[EXERCISE BRIEF]
All pictures are to be excluded when the data below is output verbatim.
■ ■ ■ ■ ■ ■ ■
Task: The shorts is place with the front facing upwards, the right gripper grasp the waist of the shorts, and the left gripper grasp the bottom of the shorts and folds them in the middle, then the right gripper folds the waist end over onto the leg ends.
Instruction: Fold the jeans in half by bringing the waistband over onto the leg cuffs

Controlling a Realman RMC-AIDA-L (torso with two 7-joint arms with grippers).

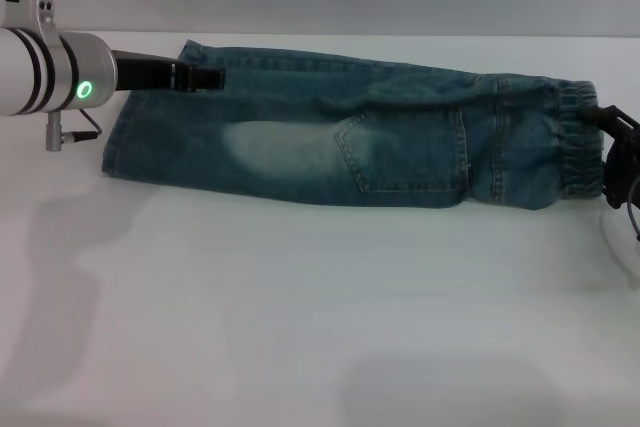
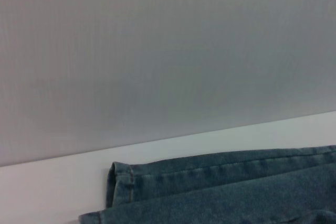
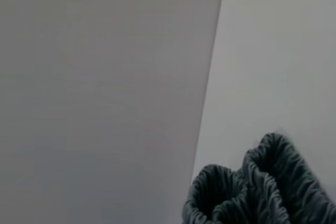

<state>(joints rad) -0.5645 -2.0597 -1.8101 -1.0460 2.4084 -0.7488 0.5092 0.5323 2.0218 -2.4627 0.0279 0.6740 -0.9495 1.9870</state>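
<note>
Shorts [image 1: 380, 142] stretched flat along the far edge of the white tabletop [image 1: 320, 317], already doubled lengthwise into one long strip, a pale faded patch and a stitched pocket facing up. Leg hems [image 1: 150, 112] toward the tabletop's left end, gathered elastic waist [image 1: 580, 142] toward its right end. In the left wrist view, stacked hem edges [image 2: 123, 184] lying flat, just short of the far edge. Left tool [image 1: 197, 77] reaching in from the left on its silver arm with green ring lit, black fingers drawn close together and low on the denim at the far hem corner; real grip impossible to confirm. Right tool [image 1: 618, 152] touching the waistband's end, only dark parts showing, opening impossible to judge. Ruched band [image 3: 262, 187] bunched up in folds in the right wrist view.
</note>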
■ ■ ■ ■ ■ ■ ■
[OUTPUT]
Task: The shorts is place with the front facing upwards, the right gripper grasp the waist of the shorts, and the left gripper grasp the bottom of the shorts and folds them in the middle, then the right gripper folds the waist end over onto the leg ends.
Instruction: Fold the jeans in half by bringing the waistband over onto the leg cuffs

Controlling a Realman RMC-AIDA-L (torso with two 7-joint arms with grippers).


<state>(joints rad) -0.5645 -2.0597 -1.8101 -1.0460 2.4084 -0.7488 0.5092 0.5323 2.0218 -2.4627 0.0279 0.6740 -0.9495 1.9870</state>
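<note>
Shorts [image 1: 380, 142] stretched flat along the far edge of the white tabletop [image 1: 320, 317], already doubled lengthwise into one long strip, a pale faded patch and a stitched pocket facing up. Leg hems [image 1: 150, 112] toward the tabletop's left end, gathered elastic waist [image 1: 580, 142] toward its right end. In the left wrist view, stacked hem edges [image 2: 123, 184] lying flat, just short of the far edge. Left tool [image 1: 197, 77] reaching in from the left on its silver arm with green ring lit, black fingers drawn close together and low on the denim at the far hem corner; real grip impossible to confirm. Right tool [image 1: 618, 152] touching the waistband's end, only dark parts showing, opening impossible to judge. Ruched band [image 3: 262, 187] bunched up in folds in the right wrist view.
</note>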

That wraps up the exercise.